En novembre 1917, Cambrai va assister à une courte et sanglante bataille qui marquera un tournant décisif de la Première Guerre mondiale. En effet, la " Bataille de Cambrai " met en évidence la fin de la cavalerie et s'ouvre à la guerre moderne grâce à l'action conjuguée des tanks et de l'aviation. Elle met en présence la troisième armée britannique commandée par le Général Sir Julian Byng qui comprend 7 divisions d'infanterie et le Tank Corps, constitué de 3.500 hommes et 690 officiers, est dirigé par le Brigadier Général Elles. Face aux forces alliées, la deuxième armée allemande du Général Von der Marwitz comprend trois divisions au début de la bataille. Chaque division allemande ou alliée comprenait un effectif compris entre 10.000 et 20.000 hommes.

 

Contexte historique 

en 1916, suite aux lourdes pertes engendrées par la Bataille de la Somme, l'armée allemande décide un repli stratégique à l'arrière d'un front puissamment fortifié raccourci d'une soixantaine de kilomètres : la ligne Hindenburg. Cet ouvrage, constitué de trois positions, est construit dès le mois de septembre par les prisonniers russes et les colonnes ouvrières. S'étendant sur plus d'une dizaine de kilomètres de profondeur, il est constitué de larges tranchées mises en lignes parallèles renforcées de nombreux blockhaus. Ce dispositif est complété par d'importants réseaux de fils de fer barbelés. Toutes les lignes sont réunies par des sapes. C'est la plus impressionnante fortification d'Europe. Celle-ci n'est pas une barrière rigide mais un réseau de mailles élastiques où l'assaillant s'engouffre et en sort épuisé par le principe de contre-offensive en profondeur.

Cambrai, occupée dès la fin du mois d'août 1914, est une place forte de la ligne Hindenburg. Son réseau ferroviaire et routier permet d'assurer le ravitaillement des troupes allemandes positionnées entre Arras et Saint-Quentin. 
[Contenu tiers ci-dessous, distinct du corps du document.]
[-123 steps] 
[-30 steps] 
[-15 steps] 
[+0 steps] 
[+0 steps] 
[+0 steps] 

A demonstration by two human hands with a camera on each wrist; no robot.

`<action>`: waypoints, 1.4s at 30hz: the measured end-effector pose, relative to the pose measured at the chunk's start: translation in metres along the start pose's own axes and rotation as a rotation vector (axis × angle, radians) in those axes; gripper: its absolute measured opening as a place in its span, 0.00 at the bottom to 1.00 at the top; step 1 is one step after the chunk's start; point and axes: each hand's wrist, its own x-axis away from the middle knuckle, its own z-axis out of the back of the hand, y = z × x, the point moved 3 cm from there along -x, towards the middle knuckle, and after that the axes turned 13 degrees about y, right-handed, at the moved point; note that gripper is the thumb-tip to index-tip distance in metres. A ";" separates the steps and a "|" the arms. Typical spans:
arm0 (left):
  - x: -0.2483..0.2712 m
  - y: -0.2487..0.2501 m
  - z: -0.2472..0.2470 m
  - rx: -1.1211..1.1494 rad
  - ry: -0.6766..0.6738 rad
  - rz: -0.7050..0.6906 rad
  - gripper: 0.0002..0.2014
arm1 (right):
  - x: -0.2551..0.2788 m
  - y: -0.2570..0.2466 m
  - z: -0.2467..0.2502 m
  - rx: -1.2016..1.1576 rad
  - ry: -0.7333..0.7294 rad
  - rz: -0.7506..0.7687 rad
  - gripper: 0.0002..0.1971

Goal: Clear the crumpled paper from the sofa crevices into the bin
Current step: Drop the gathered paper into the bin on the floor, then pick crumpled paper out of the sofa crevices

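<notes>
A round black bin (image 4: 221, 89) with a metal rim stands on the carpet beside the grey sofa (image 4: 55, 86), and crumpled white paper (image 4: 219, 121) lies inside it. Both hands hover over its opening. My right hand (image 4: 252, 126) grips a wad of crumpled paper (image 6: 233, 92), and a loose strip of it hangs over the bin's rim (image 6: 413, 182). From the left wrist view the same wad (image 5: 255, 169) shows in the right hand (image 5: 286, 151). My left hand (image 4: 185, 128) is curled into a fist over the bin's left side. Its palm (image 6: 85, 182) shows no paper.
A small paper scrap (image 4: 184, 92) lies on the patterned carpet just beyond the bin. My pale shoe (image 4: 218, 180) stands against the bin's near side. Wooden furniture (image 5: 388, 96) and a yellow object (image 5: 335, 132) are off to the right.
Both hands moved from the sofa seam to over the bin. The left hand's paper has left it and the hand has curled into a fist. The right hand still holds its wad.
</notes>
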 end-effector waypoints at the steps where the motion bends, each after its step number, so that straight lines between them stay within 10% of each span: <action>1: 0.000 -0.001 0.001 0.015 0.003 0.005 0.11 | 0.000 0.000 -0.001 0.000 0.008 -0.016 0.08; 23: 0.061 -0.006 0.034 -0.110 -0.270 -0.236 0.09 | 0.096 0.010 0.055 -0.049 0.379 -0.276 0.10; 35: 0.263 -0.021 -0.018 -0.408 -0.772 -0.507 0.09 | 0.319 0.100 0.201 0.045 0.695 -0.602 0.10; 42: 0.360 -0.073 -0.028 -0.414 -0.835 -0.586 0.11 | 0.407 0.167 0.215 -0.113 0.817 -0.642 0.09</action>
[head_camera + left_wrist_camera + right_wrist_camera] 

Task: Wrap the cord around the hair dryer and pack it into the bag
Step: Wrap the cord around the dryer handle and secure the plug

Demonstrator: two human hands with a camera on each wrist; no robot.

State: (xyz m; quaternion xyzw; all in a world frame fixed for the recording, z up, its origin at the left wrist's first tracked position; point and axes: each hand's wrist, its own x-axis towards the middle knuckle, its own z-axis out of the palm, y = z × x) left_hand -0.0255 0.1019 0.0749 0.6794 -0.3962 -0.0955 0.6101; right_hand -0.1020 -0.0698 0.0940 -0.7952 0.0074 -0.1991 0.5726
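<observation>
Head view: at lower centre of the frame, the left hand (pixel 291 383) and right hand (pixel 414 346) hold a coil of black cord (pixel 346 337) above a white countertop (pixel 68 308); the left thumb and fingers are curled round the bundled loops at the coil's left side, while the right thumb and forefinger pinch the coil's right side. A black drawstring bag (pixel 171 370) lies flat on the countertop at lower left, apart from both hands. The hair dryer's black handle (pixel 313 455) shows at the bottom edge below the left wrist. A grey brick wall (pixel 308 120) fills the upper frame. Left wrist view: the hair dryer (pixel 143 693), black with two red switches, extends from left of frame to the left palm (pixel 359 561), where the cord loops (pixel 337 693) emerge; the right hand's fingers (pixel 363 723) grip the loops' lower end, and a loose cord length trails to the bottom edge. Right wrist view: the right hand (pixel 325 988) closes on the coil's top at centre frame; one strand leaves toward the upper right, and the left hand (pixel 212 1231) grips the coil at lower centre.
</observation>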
Après les déboires de la Bataille d'Ypres et pour redonner moral à ses troupes, le Maréchal Douglas Haig accepte la proposition du Tank Corps  de lancer un raid de chars sur Cambrai afin de percer la ligne Hindenburg. C'est aussi le moyen de montrer l'efficacité de ce nouvel engin de guerre inconnu des allemands à cette époque. Le lieutenant-colonel Fuller dirige l'offensive qui doit par un mouvement tenaille isoler Cambrai et prendre les hauteurs de Bourlon permettant la progression vers la Sensée. L'attaque doit être brève et consiste  sur un front réduit (moins de 10 kilomètres), de percer, frapper et se retirer. Plus de 476 tanks sont utilisés durant cette bataille : 378 chars de combat, 54 pour le ravitaillement, 32 munis de grappins nettoient le terrain, 2 pour servir de pont à la cavalerie, 9 chars radio et 1 pour le matériel. Leur action combinée avec l'aviation, les chars d'assaut, l'infanterie et la cavalerie permet de transformer la stratégie de guerre de position en guerre de mouvements.

 

Préparatifs de la bataille

En novembre 1917, le front devant Cambrai est relativement calme, le terrain encore intact est propice à l'évolution des tanks. Pour bénéficier de l'effet de surprise, les préparatifs ont lieu dans le plus grand secret, même l'armée française n'est pas informée de cette opération. Pour laisser le champs libre, les soldats français sont envoyés sur le front de Péronne.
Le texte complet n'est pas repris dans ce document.